The caregiver supports the baby koala in his or her path of growth, which requires flexibility and wisdom.         

You could say that the growth for the caregiver is much more in supporting the baby koala with his or her sex life, than through experiencing their own.

Baby koalas are emotional melting pots where all kinds of expected and unexpected stuff can happen.
They may run home crying and need immediate support, or they could text you that they would like to stay a few extra days.

As predictable and reliable the caregiver needs to be in communicating his or her out-the-door sexuality;         
That is how all over the place you can expect the sex life of the baby koala to be.

And again, emotional hygiene of the caregiver is what is going to save the day. Be clear. Do not project your own emotions on the baby koala, but think about what is healthy for him or her or be very clear on your boundaries.

For example: If the baby koala wants to stay on his or her date longer, but you are stressed out because you have been on call for your baby koala for 24 hours, you can tell or text the baby koala:        
“I’m so happy you’re having such a good time!  
You can stay, but I will not be able to meet you then when you get home.           
You can also make a new date with him or her next weekend.”

 

THE FOUR TENDENCIES

There is a book and a system from Gretchen Rubin. It is called “The Four Tendencies”, and it divides into four groups. It’s about how you deal with expectations.

There is:

– the Upholder, responds to outer and inner expectations

These are people that keep their resolutions but also their obligations to others.

– the Obliger, responds to outer expectations.

An Obliger will meet expectations of others, but not their own. This is why they need to create accountability, in order to do what they want to do for themselves.

– the Questioner, responds to inner expectations.

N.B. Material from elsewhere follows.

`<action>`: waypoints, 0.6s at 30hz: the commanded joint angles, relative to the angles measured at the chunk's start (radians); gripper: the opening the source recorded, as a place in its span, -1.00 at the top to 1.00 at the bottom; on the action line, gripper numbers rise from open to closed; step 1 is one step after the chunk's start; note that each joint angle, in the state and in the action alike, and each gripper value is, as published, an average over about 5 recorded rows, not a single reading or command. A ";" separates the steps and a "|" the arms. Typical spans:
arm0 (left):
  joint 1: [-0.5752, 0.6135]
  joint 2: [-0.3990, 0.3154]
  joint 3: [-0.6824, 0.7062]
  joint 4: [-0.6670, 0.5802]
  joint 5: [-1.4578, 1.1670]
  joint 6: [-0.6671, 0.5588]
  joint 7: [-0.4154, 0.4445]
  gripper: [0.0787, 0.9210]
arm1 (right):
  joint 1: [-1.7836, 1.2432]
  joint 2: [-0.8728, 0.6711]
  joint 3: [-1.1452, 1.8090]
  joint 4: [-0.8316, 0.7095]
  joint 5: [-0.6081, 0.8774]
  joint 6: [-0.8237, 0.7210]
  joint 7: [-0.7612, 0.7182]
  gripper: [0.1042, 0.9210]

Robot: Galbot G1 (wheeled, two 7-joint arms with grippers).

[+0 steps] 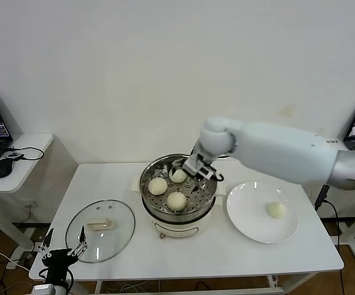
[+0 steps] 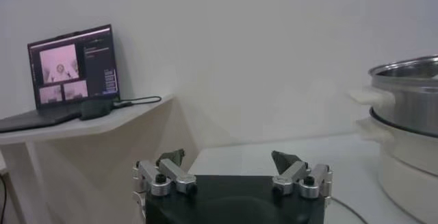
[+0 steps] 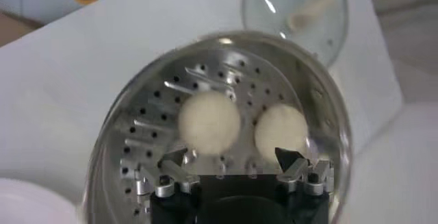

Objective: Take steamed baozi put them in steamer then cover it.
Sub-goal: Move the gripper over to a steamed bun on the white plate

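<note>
**Three buns in the basket, one on the plate**

The right gripper [image 1: 193, 167] hangs over the far side of the steamer [image 1: 211, 196], its jaws released and empty just above a baozi. The steamer is a round, shiny steel basket with a perforated floor, seated on a white pot base in the middle of the white desk [image 1: 183, 252]. Three steamed baozi lie on that floor: one at the left [image 1: 158, 186], one at the front [image 1: 176, 200] and one at the back [image 1: 179, 176], directly under the right gripper. All are smooth, round and creamy-white. In the right wrist view two of them [image 3: 209, 122] [image 3: 281, 128] sit side by side on the holed metal, apart from each other, beyond the spread fingertips [image 3: 286, 157].

A fourth baozi [image 1: 276, 210] rests on the flat white plate [image 1: 245, 215] to the right of the steamer.

The cover [image 1: 119, 236], a round clear glass lid with a metal rim and a cream oblong handle [image 1: 100, 225] at its centre, lies flat on the desk left of the steamer, near but not touching it.

The left gripper [image 1: 61, 252] is parked low off the desk's front left corner, jaws spread and holding nothing.
</note>
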 commanded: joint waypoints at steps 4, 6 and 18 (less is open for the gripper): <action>-0.009 0.021 0.012 0.001 -0.003 0.003 0.002 -0.77 | -0.019 -0.412 0.072 0.104 0.069 -0.265 -0.017 -0.76; -0.013 0.023 0.020 0.001 -0.002 0.003 0.002 -0.77 | -0.048 -0.474 0.076 0.113 0.033 -0.253 -0.021 -0.76; -0.017 0.028 0.050 -0.001 0.009 0.009 0.004 -0.77 | -0.438 -0.585 0.317 0.005 -0.175 -0.188 -0.022 -0.76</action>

A Questioner will be more likely to do what they set out to do because it is important to them, and not what others expect.                
What they need to do before they can meet the demands of others, is to internalize these external expectations.           
This means asking questions and collecting data.           
As soon as they know Why, the expectation is internalized and they will have no trouble meeting them.

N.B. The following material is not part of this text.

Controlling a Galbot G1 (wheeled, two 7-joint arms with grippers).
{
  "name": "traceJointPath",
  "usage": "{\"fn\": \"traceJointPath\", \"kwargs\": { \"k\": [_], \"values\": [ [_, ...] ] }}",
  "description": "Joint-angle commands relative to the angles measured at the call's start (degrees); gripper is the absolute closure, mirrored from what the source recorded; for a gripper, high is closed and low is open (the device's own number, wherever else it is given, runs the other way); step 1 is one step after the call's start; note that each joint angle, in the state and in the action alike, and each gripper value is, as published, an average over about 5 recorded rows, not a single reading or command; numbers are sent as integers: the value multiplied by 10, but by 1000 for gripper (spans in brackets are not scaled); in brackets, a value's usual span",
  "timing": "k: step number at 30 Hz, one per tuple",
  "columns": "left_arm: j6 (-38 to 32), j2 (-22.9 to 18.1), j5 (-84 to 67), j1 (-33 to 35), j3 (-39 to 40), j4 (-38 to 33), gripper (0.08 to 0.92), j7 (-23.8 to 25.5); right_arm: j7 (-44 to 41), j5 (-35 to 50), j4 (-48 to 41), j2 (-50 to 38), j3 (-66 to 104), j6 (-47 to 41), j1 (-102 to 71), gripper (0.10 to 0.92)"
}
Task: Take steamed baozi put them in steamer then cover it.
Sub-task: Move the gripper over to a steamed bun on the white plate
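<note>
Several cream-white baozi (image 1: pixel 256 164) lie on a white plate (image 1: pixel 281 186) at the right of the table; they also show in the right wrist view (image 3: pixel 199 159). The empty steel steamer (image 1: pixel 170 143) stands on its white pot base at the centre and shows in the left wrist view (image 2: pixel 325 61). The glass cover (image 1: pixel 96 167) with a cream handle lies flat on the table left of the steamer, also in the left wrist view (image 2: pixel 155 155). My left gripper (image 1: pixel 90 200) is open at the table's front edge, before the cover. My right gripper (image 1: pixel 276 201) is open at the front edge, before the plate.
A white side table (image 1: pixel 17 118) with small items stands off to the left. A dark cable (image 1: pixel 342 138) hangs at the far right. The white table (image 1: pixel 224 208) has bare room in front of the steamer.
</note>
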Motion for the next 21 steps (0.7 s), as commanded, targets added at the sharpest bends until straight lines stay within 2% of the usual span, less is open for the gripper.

– the Rebel, responds to neither outer nor inner expectations  

How to handle the baby koala is similar to how to handle a Rebel, by what Gretchen Rubin describes as the three C’s:

– clarity              
You communicate without judgement, double layers, but most of all without expectations

– choice              
You give them the choice between staying longer or postpone to next weekend.

– consequence 
You tell him or her you won’t be home if they stay away longer.

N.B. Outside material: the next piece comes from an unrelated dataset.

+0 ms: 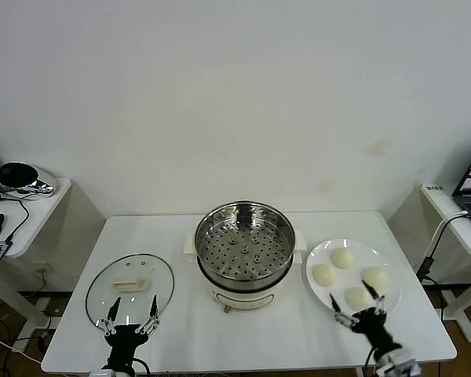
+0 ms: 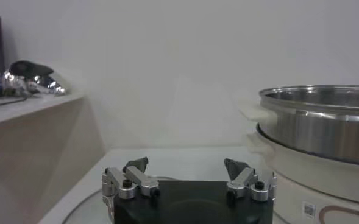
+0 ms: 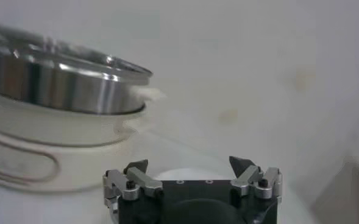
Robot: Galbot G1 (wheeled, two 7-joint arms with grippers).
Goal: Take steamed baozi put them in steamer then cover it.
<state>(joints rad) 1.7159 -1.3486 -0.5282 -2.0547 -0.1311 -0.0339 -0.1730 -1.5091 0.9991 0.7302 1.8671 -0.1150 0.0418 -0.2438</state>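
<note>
Reaching from the table's [image 1: 243,338] front edge, a baozi [image 1: 358,298] could be squashed or nudged off the plate [image 1: 314,263] by the wide-spread right gripper [image 1: 359,316]; the left gripper [image 1: 129,317] is spread too.

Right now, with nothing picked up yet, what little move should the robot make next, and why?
Probably lower the open right gripper onto the nearest baozi on the white plate beside it: all four buns lie there, the steamer tray is bare, and the glass lid lies on the table.

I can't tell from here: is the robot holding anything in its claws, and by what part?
Nothing is held. The left claw stands open by the glass lid, the right claw open at the plate of buns.
</note>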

I think the caregiver of this relationship, would be an Obliger; 
The baby koala gives the external accountability the Obliger needs, but will never take advantage of Obliger’s tendency to give too much.

It is much harder for an Obliger to not fall into the trap of giving too much, when he or she deals with Questioners and Upholders, than with a Rebel or a baby koala.  
And a Rebel or a baby koala can shield the Obliger from the expectations of other people.          
Because now the Obliger can politely refuse:    
“I can’t do it, I have to take my partner home.” (a baby koala)

The positive complementary relationship between Obligers and Rebels is described in the book:           
The Four Tendencies by Gretchen Rubin.           
And if you want to know if you are an Obliger, Questioner, Rebel or an Upholder, you can take her test on: https://quiz.gretchenrubin.com/
Or search for videos on YouTube about this model.

 

CONCLUSION

As I come to the end of this post about this relationship model, I realize more than ever there is so much to be said about this relationship.
So many good stuff, about all the problems and traps it avoids!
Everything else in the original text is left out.